作者:Anar Amgalan, LR Mujica-Parodi, Steven S. Skiena

摘要

Physical or geographic location proves to be an important feature in many data science models, because many diverse natural and social phenomenon have a spatial component. Spatial autocorrelation measures the extent to which locally adjacent observations of the same phenomenon are correlated. Although statistics like Moran’s I and Geary’s C are widely used to measure spatial autocorrelation, they are slow: All popular methods run in \(\Omega (n^2)\) time, rendering them unusable for large datasets, or long time-courses with moderate numbers of points. We propose a new \(S_A\) statistic based on the notion that the variance observed when merging pairs of nearby clusters should increase slowly for spatially autocorrelated variables. We give a linear-time algorithm to calculate \(S_A\) for a variable with an input agglomeration order (available at https://github.com/aamgalan/spatial_autocorrelation).
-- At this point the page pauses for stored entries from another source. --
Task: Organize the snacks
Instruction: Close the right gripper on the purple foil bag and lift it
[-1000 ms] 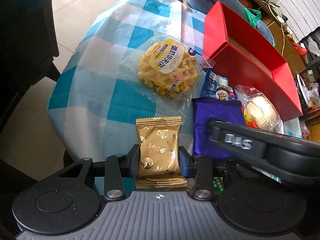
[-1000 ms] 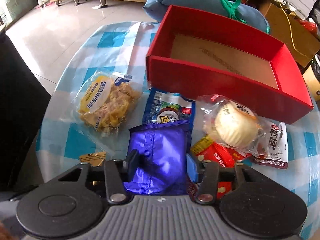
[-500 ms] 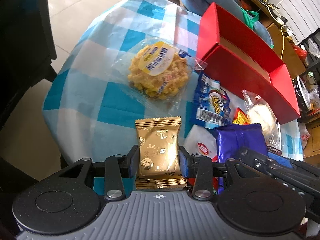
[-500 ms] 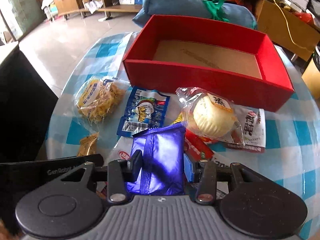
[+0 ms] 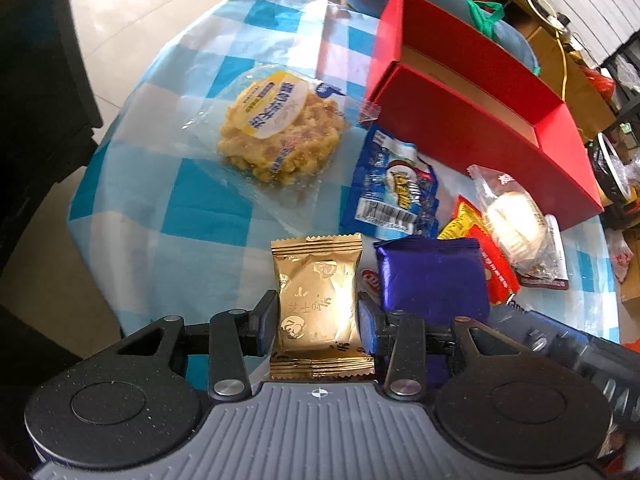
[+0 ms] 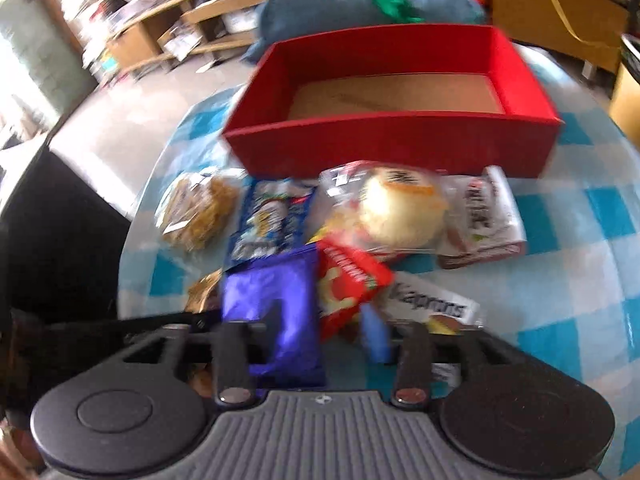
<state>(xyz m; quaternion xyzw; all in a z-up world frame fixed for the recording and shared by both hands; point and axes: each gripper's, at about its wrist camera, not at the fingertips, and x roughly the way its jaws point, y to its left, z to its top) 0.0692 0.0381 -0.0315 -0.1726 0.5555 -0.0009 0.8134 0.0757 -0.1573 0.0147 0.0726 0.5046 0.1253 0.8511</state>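
Observation:
My left gripper (image 5: 318,320) is shut on a gold foil snack packet (image 5: 316,300), held above the near edge of the checked table. A purple foil packet (image 5: 432,276) lies just to its right. In the blurred right wrist view, the purple packet (image 6: 272,300) sits against the left finger of my right gripper (image 6: 325,328). Those jaws are opening, and a gap shows between the packet and the right finger (image 6: 374,332). The open red box (image 6: 392,144) stands behind the snack pile, its cardboard floor bare; the left wrist view shows the red box (image 5: 472,136) at upper right.
Loose snacks lie between me and the box: a yellow crispy cake (image 5: 280,136), a blue packet (image 5: 394,196), a wrapped white bun (image 6: 396,208), a red packet (image 6: 348,284) and a white wrapper (image 6: 432,308). A blue cushion (image 6: 360,12) lies behind the box. Floor drops off left.
The right gripper's jaws have spread and no longer clamp the purple packet, which stays by the left finger. The right hand drew back from the box. The left gripper still holds the gold packet.

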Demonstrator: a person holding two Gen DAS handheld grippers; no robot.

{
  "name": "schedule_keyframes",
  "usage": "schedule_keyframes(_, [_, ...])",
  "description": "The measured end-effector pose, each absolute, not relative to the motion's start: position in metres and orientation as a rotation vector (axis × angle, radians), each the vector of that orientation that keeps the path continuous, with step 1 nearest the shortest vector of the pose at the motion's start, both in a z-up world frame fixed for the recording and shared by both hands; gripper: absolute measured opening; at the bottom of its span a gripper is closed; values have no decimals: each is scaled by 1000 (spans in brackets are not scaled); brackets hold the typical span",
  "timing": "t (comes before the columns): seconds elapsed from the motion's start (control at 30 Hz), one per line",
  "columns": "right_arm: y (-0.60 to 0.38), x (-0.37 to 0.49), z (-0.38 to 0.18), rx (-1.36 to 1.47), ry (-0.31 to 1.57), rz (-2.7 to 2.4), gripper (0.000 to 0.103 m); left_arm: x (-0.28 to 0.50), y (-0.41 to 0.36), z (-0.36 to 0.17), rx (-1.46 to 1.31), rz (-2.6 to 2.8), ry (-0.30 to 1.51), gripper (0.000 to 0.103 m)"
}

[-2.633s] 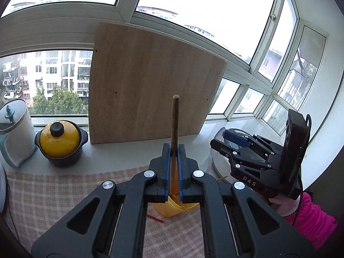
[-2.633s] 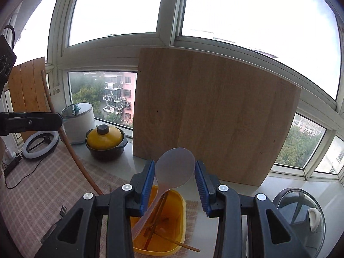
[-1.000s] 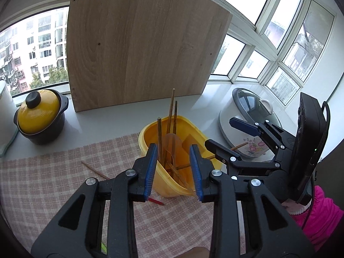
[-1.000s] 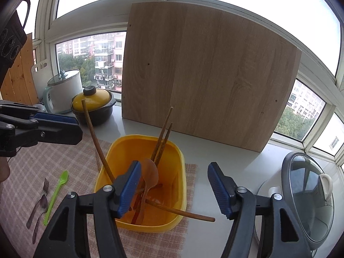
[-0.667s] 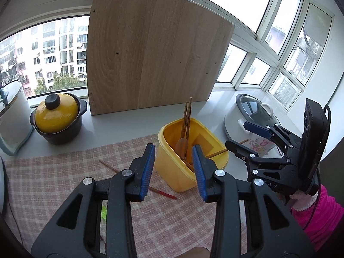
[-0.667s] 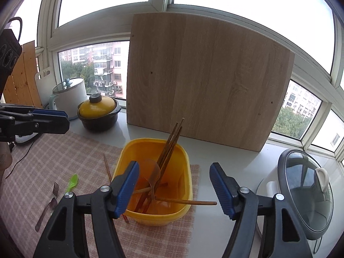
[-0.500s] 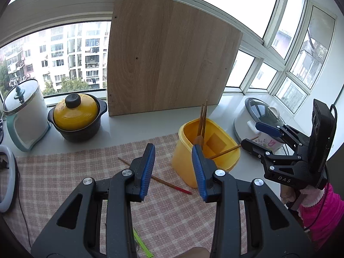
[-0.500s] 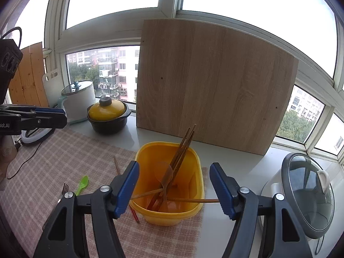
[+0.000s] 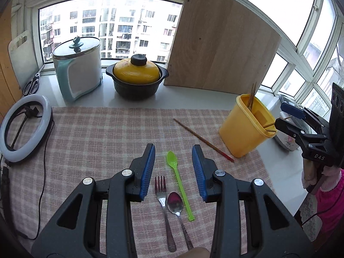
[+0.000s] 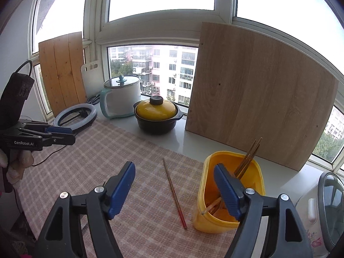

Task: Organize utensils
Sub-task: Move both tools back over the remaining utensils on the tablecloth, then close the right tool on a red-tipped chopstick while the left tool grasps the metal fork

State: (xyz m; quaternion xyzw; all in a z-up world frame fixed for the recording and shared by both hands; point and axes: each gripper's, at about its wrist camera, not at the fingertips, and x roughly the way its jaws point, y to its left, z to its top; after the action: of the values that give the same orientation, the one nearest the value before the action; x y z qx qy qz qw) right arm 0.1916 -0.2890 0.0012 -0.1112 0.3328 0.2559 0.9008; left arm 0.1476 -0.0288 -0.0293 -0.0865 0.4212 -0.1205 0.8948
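A yellow tub (image 9: pixel 247 126) (image 10: pixel 232 193) on the checked cloth (image 9: pixel 96 133) holds several wooden chopsticks and a spoon. One red-tipped chopstick (image 9: pixel 203 139) (image 10: pixel 174 194) lies loose on the cloth left of the tub. A green plastic spoon (image 9: pixel 178 180), a metal fork (image 9: pixel 164 206) and a metal spoon (image 9: pixel 177 204) lie side by side under my left gripper (image 9: pixel 173 165), which stands open and empty above them. My right gripper (image 10: pixel 174 185) hangs over the loose chopstick, its jaws opening, nothing between them.
On the sill stand a white-and-teal cooker (image 9: pixel 78 68), a black pot with a yellow lid (image 9: pixel 137 77) and a leaning wooden board (image 9: pixel 221 49). A ring light (image 9: pixel 23 124) with its cable lies at the cloth's left. A glass-lidded appliance (image 10: pixel 329 206) sits right of the tub.
Both grippers have swung left, away from the yellow tub. The left one now hovers over the fork and spoons; the right one's jaws have spread wider.
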Motion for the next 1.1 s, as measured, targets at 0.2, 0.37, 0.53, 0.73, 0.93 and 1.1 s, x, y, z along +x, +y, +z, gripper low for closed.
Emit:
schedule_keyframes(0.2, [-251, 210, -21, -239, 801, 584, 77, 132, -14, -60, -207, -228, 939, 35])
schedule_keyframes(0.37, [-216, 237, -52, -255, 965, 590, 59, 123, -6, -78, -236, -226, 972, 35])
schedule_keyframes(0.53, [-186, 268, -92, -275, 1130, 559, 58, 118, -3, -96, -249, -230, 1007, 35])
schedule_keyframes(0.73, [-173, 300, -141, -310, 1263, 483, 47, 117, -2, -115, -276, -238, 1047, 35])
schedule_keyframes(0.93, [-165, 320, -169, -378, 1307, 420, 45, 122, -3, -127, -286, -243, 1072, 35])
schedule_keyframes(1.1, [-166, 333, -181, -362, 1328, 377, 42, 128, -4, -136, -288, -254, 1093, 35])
For a typical dataset of \(n \approx 63,000\) points, our \(S_A\) autocorrelation measure can be computed in 1 second, versus 2 hours or more for Moran’s I and Geary’s C. Through simulation studies, we demonstrate that \(S_A\) identifies spatial correlations in variables generated with spatially-dependent model half an order of magnitude earlier than either Moran’s I or Geary’s C. Finally, we prove several theoretical properties of \(S_A\): namely that it behaves as a true correlation statistic and is invariant under addition or multiplication by a constant.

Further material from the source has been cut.